Kernel selection: The U-shaped Beta(0.5, 0.5) kernel was an empirical choice; comparisons with other endpoint-aware kernels (e.g., arcsine) are present but could be more extensive.
Generalization to other models: Effectiveness on other multimodal contrastive models like DINO, BLIP-2, or SigLIP remains untested.
ID performance vs Model Stock: When the trade-off favors OOD, ID performance slightly yields; deployment requires consideration of the ID-OOD trade-off curve.
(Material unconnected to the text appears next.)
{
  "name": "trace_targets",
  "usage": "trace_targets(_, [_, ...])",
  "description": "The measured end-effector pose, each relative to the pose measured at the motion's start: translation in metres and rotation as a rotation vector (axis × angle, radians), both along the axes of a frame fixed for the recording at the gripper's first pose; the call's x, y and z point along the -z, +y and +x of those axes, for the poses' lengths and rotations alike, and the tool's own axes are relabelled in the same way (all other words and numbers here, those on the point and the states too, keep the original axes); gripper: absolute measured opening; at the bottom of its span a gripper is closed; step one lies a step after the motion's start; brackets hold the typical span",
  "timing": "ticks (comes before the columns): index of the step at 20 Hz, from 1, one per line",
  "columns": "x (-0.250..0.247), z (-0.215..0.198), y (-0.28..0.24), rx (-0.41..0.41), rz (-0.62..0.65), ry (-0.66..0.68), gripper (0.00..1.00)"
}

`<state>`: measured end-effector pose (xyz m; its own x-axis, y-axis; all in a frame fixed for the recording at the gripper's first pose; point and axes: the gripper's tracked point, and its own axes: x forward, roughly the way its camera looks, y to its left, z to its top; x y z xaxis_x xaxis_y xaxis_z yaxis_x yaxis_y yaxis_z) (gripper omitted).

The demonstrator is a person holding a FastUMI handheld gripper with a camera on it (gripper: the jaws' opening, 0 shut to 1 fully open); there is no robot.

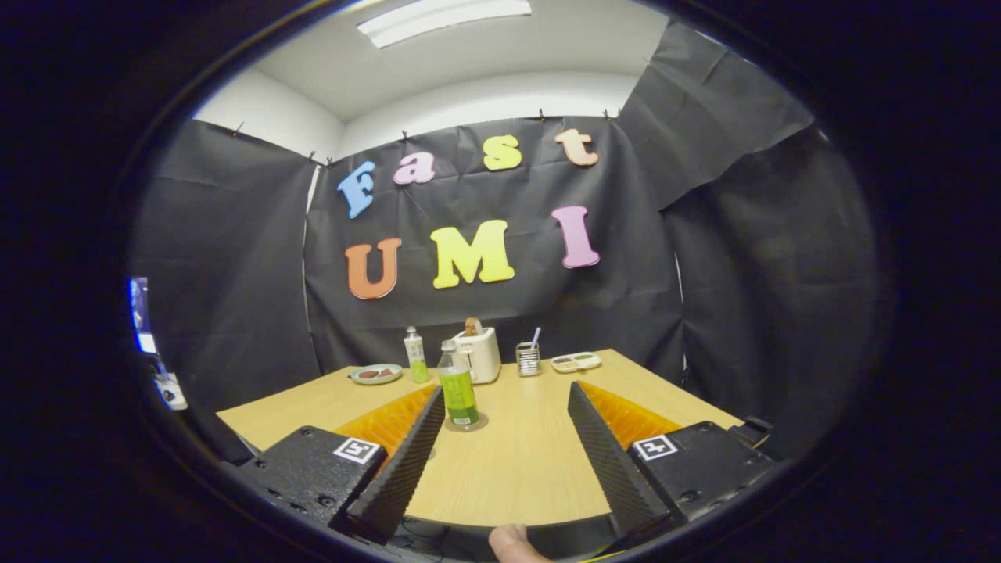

vs CaRot (Oh et al. 2024): CaRot also uses SD but with an EMA teacher, which this work proves collapses; TRACER provides a direct upgrade by using WMA.
vs LP-FT / FLYP: While they address "initialization shift," TRACER addresses "training dynamics shift," making the approaches orthogonal and combinable.
vs WiSE-FT / Model Stock: These are post-hoc weight averaging methods that do not require re-training; TRACER is an in-loop regularization method that natively produces robust weights.
vs Mean Teacher (Tarvainen & Valpola 2017): TRACER acts as a "correction" for mean teacher behavior in finite-horizon settings.
vs L2-SP: L2-SP blends all dimensions, which this work proves is geometrically suboptimal compared to the structured decomposition in SD.
Insight: WMA serves as a general fix for potential collapse issues in self-distillation/EMA teacher frameworks; linearized analysis is a powerful tool for analyzing fine-tuning.

Rating¶

Novelty: ⭐⭐⭐⭐⭐ Theoretical contrastive target matrix + closed-form decomposition are new tools; WMA teacher + bias-free convergence proof are new contributions.
Experimental Thoroughness: ⭐⭐⭐⭐⭐ Theory-toy validation + multiple backbones + 5 OOD benchmarks + 14+ baselines + 4-way ablation.
Writing Quality: ⭐⭐⭐⭐⭐ Structured narrative from theory to main results; rigorous formulas and clear intuition; Figure 2's visualization aids understanding.
Value: ⭐⭐⭐⭐⭐ Immediately applicable to CLIP fine-tuning (+1.5 OOD) and adaptable to other SSL/distillation scenarios; open-source code reduces barriers.